Sandra Mendes apresentou alguns indicadores do projeto no concelho, lembrando que o serviço foi alargado, este ano, a Santa Marinha do Zêzere e a Ancede.

De acordo com a coordenadora, “cerca de 14% da área do território de Baião tem matrizes registadas, estando 22% do projeto executado”.

Sandra Mendes apontou, por outro lado, algumas dificuldades na execução do projeto, nomeadamente no que diz respeito à identificação dos terrenos e aos limites desses terrenos.

Outra dificuldade apontada prende-se com terrenos nas três serras do concelho, bem como “o facto dos cidadãos não reconhecerem grande vantagem em registarem os terrenos no BUPi, dado que têm os terrenos registados nas Finanças e conservatórias”.

“O registo no eBUPi é um complemento aos outros registos e permite ao proprietário ter o desenho no mapa do terreno, sabendo exatamente como ele é”, acrescentou.

A coordenadora indicou, ainda, que “um terço as matrizes estão em nome de grandes proprietários, que residem na Área Metropolitana do Porto, na Área Metropolitana de Lisboa ou no estrangeiro”.

A sessão de hoje contou com a presença da coordenadora nacional da Estrutura de Missão para a Expansão do Sistema de Informação Cadastral Simplificado (eBUPi), Carla Mendonça, que esteve acompanhada pela vereadora da Câmara Municipal de Baião, Anabela Cardoso.

Aos presentes, Anabela Cardoso evidenciou a importância daquela ferramenta, frisando que “é um trabalho importante e todos devem puxar por ele”.

Durante a sessão, técnicos do eBUPi apresentaram a plataforma, explicando algumas das suas funcionalidades e, no final, foram tiradas dúvidas aos técnicos de várias autarquias que marcaram presença do evento.
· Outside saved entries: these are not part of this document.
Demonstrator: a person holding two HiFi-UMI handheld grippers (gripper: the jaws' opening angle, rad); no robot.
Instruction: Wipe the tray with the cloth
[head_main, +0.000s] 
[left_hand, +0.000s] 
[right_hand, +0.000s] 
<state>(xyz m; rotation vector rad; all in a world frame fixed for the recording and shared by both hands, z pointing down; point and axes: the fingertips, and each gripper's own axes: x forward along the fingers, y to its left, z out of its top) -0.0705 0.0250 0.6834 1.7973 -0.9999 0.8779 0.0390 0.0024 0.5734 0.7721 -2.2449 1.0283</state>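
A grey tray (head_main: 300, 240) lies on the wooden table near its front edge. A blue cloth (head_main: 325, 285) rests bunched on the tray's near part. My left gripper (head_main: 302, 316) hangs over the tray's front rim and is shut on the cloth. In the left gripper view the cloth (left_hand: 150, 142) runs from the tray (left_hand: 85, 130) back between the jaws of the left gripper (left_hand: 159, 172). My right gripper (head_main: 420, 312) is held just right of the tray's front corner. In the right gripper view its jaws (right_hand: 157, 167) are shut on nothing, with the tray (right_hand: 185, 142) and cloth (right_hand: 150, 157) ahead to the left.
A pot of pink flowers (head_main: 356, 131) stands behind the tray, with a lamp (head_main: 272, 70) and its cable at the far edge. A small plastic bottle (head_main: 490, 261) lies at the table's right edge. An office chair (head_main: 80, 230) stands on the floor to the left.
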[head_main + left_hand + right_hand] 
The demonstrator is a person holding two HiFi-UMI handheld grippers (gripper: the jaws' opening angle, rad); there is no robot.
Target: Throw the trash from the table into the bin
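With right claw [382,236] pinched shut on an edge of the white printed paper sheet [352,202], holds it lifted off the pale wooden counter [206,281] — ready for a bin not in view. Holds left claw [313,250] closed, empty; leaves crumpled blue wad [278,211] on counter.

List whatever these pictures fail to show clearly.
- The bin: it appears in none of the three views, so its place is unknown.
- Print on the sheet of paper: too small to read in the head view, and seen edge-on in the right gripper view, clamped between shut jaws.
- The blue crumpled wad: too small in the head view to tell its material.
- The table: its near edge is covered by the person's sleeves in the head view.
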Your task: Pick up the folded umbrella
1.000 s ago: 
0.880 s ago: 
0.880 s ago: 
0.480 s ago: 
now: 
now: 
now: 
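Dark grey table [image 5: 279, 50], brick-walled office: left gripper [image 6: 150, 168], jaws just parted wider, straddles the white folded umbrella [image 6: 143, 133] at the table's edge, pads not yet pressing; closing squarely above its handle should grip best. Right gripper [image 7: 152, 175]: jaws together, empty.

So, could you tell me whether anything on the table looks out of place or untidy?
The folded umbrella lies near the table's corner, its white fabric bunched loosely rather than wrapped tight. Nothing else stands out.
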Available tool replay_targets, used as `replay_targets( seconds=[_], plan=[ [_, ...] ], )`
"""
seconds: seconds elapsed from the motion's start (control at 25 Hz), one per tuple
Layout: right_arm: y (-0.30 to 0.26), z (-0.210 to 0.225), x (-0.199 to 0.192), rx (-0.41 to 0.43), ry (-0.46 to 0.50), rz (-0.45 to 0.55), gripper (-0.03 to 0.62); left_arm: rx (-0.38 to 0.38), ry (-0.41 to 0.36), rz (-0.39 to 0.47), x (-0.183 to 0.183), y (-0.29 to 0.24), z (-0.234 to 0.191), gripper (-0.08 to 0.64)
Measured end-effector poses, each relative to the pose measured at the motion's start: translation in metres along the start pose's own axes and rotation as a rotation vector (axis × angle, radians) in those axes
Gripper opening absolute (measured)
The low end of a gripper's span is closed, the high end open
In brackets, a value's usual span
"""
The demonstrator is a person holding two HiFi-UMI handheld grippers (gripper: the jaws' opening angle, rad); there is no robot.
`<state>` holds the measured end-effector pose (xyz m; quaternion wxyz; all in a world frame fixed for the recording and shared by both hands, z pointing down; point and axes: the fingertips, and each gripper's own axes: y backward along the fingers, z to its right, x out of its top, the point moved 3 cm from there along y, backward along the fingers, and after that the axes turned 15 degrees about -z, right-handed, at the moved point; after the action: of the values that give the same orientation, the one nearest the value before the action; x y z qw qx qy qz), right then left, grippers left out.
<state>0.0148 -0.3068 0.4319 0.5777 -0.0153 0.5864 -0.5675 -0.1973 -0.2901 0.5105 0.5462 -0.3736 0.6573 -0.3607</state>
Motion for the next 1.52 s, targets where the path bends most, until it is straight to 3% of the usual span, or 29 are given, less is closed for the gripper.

Carla Mendonça encerrou a sessão, abordando o tema dos incêndios e recordando que “o BUPi surge em 2017, num ano de grandes incêndios, sendo hoje uma ferramenta que pode contribuir para a diminuição dos incêndios rurais”.

A coordenadora nacional salientou que “Portugal é o primeiro país da Europa com mais propriedade privada, representando 97%”.

“O BUPi atualiza o conhecimento do território através das declarações dos titulares e ajuda no planeamento e gestão do território, permitindo ter um cadastro da propriedade rústica ao dispor das pessoas”, vincou Carla Mendonça, sublinhando que “o registo é gratuito até 31 de dezembro de 2025”.